TEMPO.CO, Jakarta - Wakil Sekretaris Jenderal Partai Amanat Nasional (PAN) Saleh Partaonan Daulay mengusulkan penambahan kursi pimpinan Majelis Permusyawaratan Rakyat (MPR). Ia mengatakan usulan ini ia ajukan agar tidak ada keributan lagi perihal komposisi pimpinan MPR.
“Ini adalah politik akomodatif. Sama seperti periode 2014-2019, semua partai di DPR legowo untuk mengadakan tambahan pimpinan di MPR dan DPR,” kata Saleh saat dihubungi, Senin 12 Agustus 2019.

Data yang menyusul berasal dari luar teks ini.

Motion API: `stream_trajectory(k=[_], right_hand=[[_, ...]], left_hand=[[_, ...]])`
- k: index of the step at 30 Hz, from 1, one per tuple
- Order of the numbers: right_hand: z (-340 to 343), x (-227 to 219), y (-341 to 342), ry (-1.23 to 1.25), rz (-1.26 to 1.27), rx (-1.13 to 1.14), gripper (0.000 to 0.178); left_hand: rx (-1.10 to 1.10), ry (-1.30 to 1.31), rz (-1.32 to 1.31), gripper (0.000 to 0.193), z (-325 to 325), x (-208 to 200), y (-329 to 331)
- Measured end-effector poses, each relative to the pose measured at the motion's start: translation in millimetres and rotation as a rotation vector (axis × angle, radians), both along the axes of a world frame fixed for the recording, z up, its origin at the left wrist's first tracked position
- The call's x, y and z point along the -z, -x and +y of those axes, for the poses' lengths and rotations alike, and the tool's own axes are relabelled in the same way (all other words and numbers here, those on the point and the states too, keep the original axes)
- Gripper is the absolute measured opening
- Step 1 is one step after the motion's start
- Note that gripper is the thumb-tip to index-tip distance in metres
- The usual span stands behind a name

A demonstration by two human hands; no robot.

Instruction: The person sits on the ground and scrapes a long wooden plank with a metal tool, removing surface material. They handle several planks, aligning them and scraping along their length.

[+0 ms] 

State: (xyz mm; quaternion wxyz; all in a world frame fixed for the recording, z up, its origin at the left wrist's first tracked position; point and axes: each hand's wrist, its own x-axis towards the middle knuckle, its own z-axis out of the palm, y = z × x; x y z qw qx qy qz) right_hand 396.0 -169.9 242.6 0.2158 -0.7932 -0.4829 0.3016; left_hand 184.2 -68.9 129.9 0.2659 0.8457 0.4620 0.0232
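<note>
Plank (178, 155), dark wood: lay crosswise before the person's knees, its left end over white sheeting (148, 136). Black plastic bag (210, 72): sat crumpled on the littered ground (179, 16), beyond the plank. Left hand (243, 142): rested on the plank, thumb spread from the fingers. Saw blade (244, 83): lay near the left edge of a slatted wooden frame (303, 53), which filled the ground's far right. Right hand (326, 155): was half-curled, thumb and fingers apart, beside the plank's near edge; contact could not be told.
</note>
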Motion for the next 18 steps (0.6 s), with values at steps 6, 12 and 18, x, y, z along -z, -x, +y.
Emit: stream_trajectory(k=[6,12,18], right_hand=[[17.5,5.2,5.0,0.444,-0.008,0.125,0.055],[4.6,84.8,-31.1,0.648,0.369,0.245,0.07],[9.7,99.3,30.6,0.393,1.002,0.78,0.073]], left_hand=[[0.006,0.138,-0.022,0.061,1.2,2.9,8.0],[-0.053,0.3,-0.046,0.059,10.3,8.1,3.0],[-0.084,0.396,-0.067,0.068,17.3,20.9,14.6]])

Saleh menyarankan sepuluh kursi di pimpinan MPR itu sembilan dari masing-masing fraksi, dan satu dari DPD.
Berkaca pada pimpinan MPR periode 2014-2019 yang bertambah dari lima menjadi delapan kursi, ia mengatakan seharusnya periode selanjutnya juga bisa melakukan hal serupa. Persoalan selanjutnya terkait posisi ketua, kata dia, bisa diputuskan melalui musyawarah.
“Kalau kemarin bisa, mestinya sekarang kan juga bisa. Soal siapa yang akan menjadi ketua, tinggal dimusyawarahkan saja,” ucapnya.

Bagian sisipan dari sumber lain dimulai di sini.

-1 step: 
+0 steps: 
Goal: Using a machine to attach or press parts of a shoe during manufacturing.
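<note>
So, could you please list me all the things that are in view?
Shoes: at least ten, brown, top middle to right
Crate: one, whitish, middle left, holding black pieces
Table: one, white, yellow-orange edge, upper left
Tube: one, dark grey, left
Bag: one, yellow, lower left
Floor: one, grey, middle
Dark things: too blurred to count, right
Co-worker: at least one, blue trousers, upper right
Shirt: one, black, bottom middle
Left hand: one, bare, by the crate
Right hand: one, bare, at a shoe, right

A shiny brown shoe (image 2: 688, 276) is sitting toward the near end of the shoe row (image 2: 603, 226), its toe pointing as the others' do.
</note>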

MPR, kata dia, adalah lembaga politik kebangsaan. Karena itu, sudah selayaknya semua unsur diakomodir di dalamnya. Ditambah, ada rencana melaksanakan amandemen terbatas pada UUD 1945, yang ia sebut akan memudahkan konsolidasi jika semua fraksi dan kelompok ada di pimpinan MPR.

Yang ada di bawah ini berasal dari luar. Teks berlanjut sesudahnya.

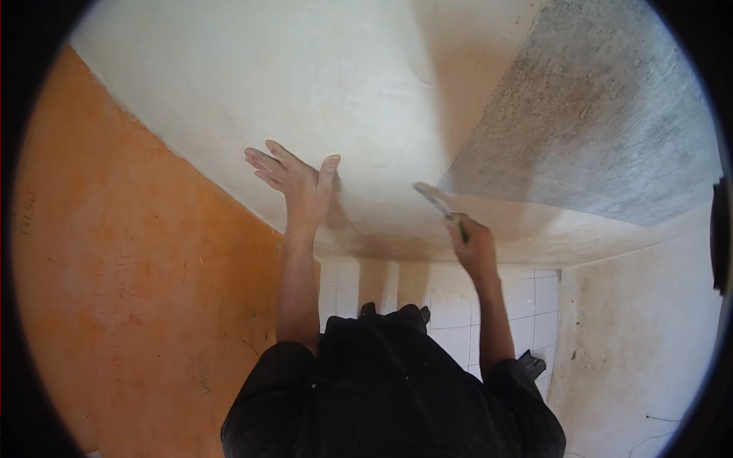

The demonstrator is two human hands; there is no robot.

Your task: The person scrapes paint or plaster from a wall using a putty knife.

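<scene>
In front of me stands a whitish wall [366,84] with a rough grey patch [580,114] at the upper right. My right hand [477,246] is closed round the dark handle of a scraper [434,198]. The scraper's metal blade points up and left, close to the lower left corner of the grey patch; whether it touches the wall I cannot tell. My left hand [299,182] is raised in front of the whitish surface with fingers stretched and thumb apart, holding nothing. Contact between that palm and the wall is not clear.
An orange wall [145,290] with faint scribbles runs along the left. White floor tiles [450,317] lie below, with a dark object [532,364] by my right elbow. A stained pale wall [641,328] closes the right side, and a dark fixture [720,237] sits at the right rim.
</scene>
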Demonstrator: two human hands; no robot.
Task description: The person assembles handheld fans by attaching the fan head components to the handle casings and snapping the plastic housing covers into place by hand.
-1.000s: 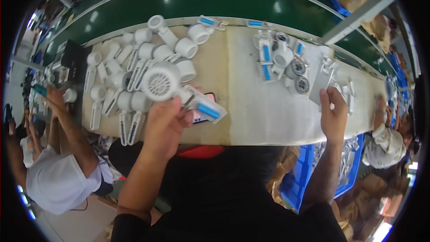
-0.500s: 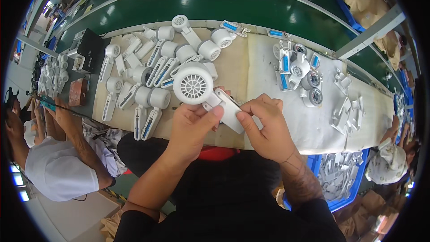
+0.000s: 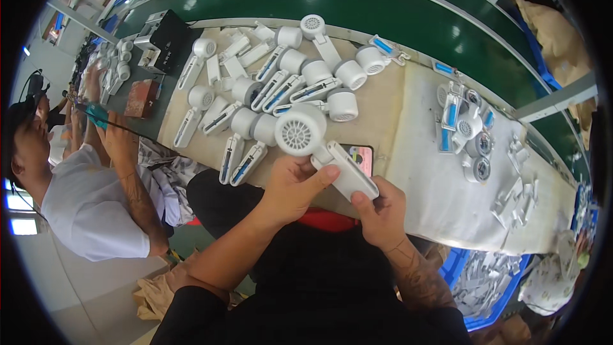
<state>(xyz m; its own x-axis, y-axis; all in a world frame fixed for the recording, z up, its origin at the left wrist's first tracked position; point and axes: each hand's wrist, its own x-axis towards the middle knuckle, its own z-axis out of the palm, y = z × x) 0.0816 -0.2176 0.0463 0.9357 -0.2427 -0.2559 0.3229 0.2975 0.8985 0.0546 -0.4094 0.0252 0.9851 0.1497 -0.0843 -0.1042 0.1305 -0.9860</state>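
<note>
A white handheld fan [image 3: 299, 133] with a round slotted grille is held over the front of the bench, its handle [image 3: 345, 171] slanting down to the right. My left hand [image 3: 288, 190] is closed around the joint between head and handle, the thumb lying across the handle. At the handle's lower end, my right hand [image 3: 385, 212] pinches it between thumb and fingers. Partly hidden behind the handle lies a phone-like thing [image 3: 363, 157] with a pink, lit-looking face. Just beyond the fan head stands another white fan head [image 3: 343, 106].
Several fans with open handles [image 3: 262, 92] crowd the bench's left side. Fan heads with blue cells [image 3: 469, 129] and loose white casings [image 3: 518, 202] lie right. A blue crate [image 3: 453, 267] of parts stands below. A co-worker [image 3: 96, 211] sits left, near a black machine [image 3: 167, 41].
My right hand has shifted from the handle's side edge to its lower end. The handle has turned slightly, and the phone-like thing now shows behind it. The whole view has swung left.
</note>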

Sebelumnya Wakil Ketua Majelis Permusyawaratan Rakyat (MPR) Ahmad Basarah mengatakan PDIP hanya akan bekerjasama dengan partai yang menyepakati amandemen terbatas UUD 1945 ketika mengajukan paket MPR periode 2019-2024.
"Kami akan menyepakati komposisi pimpinan MPR dari koalisi pengusung Jokowi atau bersama-sama dengan partai nonkoalisi yang sepakat amandemen terbatas UUD 1945," ujar politikus PDIP itu di Bali pada Ahad, 11 Agustus 2019.
Menanggapi hal tersebut Saleh mengatakan sejauh ini belum ada komunikasi dari PDIP. PAN sendiri menyatakan sepakat dengan amandemen UUD 1945, namun terbatas pada agenda mengembalikan Garis Besar Haluan Negara (GBHN).
"GBHN ya oke GBHN saja, jangan ke mana-mana," kata Wakil Ketua Umum PAN sekaligus anggota Fraksi PAN MPR, Viva Yoga Mauladi ketika ditemui pada Kamis, 8 Agustus lalu.